| INSTRUCTIONS TO FOLLOW |
Copy out the listing in full, exactly as written, but not its pictures.

| DATASET EXTRACT |
┌──

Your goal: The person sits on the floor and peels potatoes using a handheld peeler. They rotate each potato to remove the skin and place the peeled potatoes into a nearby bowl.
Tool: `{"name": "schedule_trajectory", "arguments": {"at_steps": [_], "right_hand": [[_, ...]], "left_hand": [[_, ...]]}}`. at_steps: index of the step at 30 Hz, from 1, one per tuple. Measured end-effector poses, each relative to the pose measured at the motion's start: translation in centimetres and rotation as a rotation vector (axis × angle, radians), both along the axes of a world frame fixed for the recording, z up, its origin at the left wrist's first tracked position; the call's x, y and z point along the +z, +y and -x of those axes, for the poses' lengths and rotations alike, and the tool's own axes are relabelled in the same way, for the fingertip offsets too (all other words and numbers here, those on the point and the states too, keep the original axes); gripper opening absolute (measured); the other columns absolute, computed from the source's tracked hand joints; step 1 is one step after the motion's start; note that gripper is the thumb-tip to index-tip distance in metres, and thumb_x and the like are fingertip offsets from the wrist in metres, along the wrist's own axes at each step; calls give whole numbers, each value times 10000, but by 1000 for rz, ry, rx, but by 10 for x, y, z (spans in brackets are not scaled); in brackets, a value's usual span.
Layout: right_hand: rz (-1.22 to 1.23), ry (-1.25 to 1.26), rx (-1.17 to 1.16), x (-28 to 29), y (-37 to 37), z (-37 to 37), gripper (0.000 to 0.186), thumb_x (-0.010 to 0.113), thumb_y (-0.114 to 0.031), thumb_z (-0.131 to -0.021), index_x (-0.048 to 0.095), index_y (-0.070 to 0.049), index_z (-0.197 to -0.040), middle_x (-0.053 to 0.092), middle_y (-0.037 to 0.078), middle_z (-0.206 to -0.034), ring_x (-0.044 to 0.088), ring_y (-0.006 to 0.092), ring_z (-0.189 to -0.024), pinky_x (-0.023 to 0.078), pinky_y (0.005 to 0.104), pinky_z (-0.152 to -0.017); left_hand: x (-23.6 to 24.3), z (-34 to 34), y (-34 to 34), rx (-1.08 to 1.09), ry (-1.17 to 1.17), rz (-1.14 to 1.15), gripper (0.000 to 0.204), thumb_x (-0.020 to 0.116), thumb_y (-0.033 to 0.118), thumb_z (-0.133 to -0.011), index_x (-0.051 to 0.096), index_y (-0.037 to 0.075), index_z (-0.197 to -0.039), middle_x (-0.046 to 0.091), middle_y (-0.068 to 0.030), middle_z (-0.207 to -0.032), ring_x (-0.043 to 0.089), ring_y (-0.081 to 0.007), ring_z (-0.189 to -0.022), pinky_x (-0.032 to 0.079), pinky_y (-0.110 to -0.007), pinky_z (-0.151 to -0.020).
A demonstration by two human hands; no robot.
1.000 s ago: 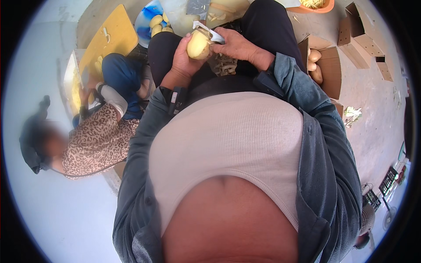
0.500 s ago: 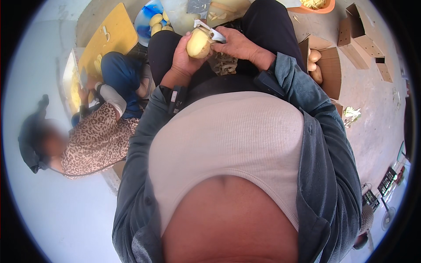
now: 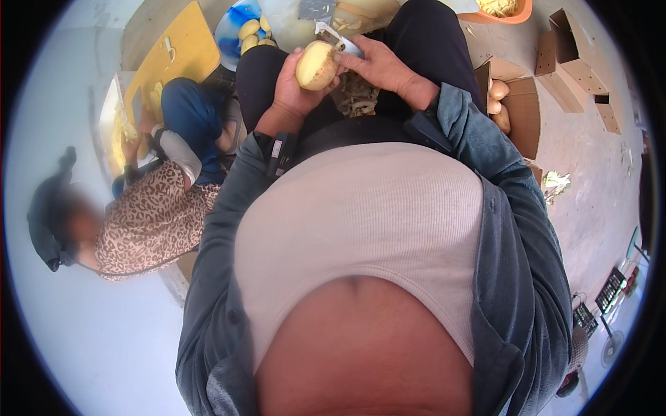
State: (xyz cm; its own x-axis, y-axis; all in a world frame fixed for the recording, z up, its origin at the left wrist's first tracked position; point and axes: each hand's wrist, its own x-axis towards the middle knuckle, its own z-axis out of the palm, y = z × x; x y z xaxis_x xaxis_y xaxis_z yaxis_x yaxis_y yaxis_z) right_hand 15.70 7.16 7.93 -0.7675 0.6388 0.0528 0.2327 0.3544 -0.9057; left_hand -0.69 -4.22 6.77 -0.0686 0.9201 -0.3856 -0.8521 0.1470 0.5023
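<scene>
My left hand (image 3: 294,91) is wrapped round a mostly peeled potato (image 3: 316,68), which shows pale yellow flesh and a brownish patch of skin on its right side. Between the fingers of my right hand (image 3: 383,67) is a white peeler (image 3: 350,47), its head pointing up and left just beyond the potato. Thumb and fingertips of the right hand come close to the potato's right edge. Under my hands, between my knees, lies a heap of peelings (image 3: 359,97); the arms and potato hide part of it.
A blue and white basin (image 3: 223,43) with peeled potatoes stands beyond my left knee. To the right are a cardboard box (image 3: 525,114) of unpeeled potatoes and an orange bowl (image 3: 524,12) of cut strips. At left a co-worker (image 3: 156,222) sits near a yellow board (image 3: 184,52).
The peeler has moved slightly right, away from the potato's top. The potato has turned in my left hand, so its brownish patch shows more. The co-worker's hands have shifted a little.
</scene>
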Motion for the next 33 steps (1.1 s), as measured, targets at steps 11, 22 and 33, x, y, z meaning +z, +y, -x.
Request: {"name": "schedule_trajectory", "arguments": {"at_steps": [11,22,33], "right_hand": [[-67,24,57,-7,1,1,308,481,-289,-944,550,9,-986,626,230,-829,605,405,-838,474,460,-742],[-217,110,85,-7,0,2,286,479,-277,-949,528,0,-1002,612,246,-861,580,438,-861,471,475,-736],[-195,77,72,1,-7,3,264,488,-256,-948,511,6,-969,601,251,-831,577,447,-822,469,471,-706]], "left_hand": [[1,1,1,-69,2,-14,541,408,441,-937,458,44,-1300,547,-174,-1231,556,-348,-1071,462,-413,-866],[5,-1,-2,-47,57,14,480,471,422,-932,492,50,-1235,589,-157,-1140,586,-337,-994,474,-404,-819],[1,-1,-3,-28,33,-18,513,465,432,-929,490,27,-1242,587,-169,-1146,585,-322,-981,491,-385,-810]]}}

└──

| ANSWER TO THE EXERCISE |
Your goal: The person sits on the floor and peels potatoes using a handheld peeler. They rotate each potato to remove the skin and place the peeled potatoes into a nearby bowl.
Tool: `{"name": "schedule_trajectory", "arguments": {"at_steps": [_], "right_hand": [[_, ...]], "left_hand": [[_, ...]]}}`. at_steps: index of the step at 30 Hz, from 1, one per tuple. Measured end-effector poses, each relative to the pose measured at the motion's start: translation in centimetres and rotation as a rotation vector (axis × angle, radians), both along the axes of a world frame fixed for the recording, z up, its origin at the left wrist's first tracked position; the call's x, y and z point along the +z, +y and -x of those axes, for the poses' lengths and rotations alike, and the tool's own axes are relabelled in the same way, for the fingertip offsets too (all other words and numbers here, those on the point and the states too, keep the original axes); gripper opening absolute (measured); the other columns absolute, computed from the source's tracked hand joints; step 1 is one step after the motion's start; note that gripper is the thumb-tip to index-tip distance in metres, and thumb_x and the like are fingertip offsets from the wrist in metres, along the wrist's own axes at each step; calls give whole numbers, each value times 10000, but by 1000 for rz, ry, rx, but by 10 for x, y, z (spans in brackets are not scaled); in brackets, a value's usual span.
Layout: right_hand: rz (-1.22 to 1.23), ry (-1.25 to 1.26), rx (-1.17 to 1.16), x (-28 to 29), y (-37 to 37), z (-37 to 37), gripper (0.000 to 0.186), thumb_x (-0.010 to 0.113), thumb_y (-0.114 to 0.031), thumb_z (-0.131 to -0.021), index_x (-0.048 to 0.095), index_y (-0.070 to 0.049), index_z (-0.197 to -0.040), middle_x (-0.053 to 0.092), middle_y (-0.037 to 0.078), middle_z (-0.206 to -0.034), ring_x (-0.044 to 0.088), ring_y (-0.006 to 0.092), ring_z (-0.189 to -0.024), pinky_x (-0.023 to 0.078), pinky_y (0.005 to 0.104), pinky_z (-0.152 to -0.017); left_hand: x (-23.6 to 24.3), z (-34 to 34), y (-34 to 34), rx (-1.08 to 1.09), ry (-1.17 to 1.17), rz (-1.14 to 1.15), gripper (0.000 to 0.204), thumb_x (-0.020 to 0.116), thumb_y (-0.033 to 0.118), thumb_z (-0.133 to -0.011), index_x (-0.051 to 0.096), index_y (-0.037 to 0.075), index_z (-0.197 to -0.039), middle_x (-0.046 to 0.091), middle_y (-0.068 to 0.030), middle_z (-0.207 to -0.032), ring_x (-0.043 to 0.089), ring_y (-0.081 to 0.007), ring_z (-0.189 to -0.022), pinky_x (-0.032 to 0.079), pinky_y (-0.110 to -0.007), pinky_z (-0.151 to -0.020).
A demonstration by two human hands; no robot.
1.000 s ago: 
0.500 s ago: 
now: 
State: (xyz cm; its own x-axis, y-axis; all in a world frame fixed for the recording, z up, its origin at the left wrist's first tracked position; point and axes: each hand's wrist, its own x-axis towards the middle knuckle, its own z-axis out of the palm, y = z × x; x y z xaxis_x xaxis_y xaxis_z yaxis_x yaxis_y yaxis_z) right_hand 15.70 7.16 7.93 -0.7675 0.6388 0.0528 0.2327 0.3544 -0.9057; left_hand -0.69 -4.22 6.77 -0.0686 0.9201 -0.3856 -0.8521 0.1470 0.5023
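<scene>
My left hand (image 3: 294,91) is wrapped round a mostly peeled potato (image 3: 316,68), which shows pale yellow flesh and a brownish patch of skin on its right side. Between the fingers of my right hand (image 3: 383,67) is a white peeler (image 3: 350,47), its head pointing up and left just beyond the potato. Thumb and fingertips of the right hand come close to the potato's right edge. Under my hands, between my knees, lies a heap of peelings (image 3: 359,97); the arms and potato hide part of it.
A blue and white basin (image 3: 223,43) with peeled potatoes stands beyond my left knee. To the right are a cardboard box (image 3: 525,114) of unpeeled potatoes and an orange bowl (image 3: 524,12) of cut strips. At left a co-worker (image 3: 156,222) sits near a yellow board (image 3: 184,52).
The peeler has moved slightly right, away from the potato's top. The potato has turned in my left hand, so its brownish patch shows more. The co-worker's hands have shifted a little.
</scene>
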Motion for the next 33 steps (1.1 s), as measured, targets at steps 11, 22 and 33, x, y, z meaning +z, +y, -x.
Request: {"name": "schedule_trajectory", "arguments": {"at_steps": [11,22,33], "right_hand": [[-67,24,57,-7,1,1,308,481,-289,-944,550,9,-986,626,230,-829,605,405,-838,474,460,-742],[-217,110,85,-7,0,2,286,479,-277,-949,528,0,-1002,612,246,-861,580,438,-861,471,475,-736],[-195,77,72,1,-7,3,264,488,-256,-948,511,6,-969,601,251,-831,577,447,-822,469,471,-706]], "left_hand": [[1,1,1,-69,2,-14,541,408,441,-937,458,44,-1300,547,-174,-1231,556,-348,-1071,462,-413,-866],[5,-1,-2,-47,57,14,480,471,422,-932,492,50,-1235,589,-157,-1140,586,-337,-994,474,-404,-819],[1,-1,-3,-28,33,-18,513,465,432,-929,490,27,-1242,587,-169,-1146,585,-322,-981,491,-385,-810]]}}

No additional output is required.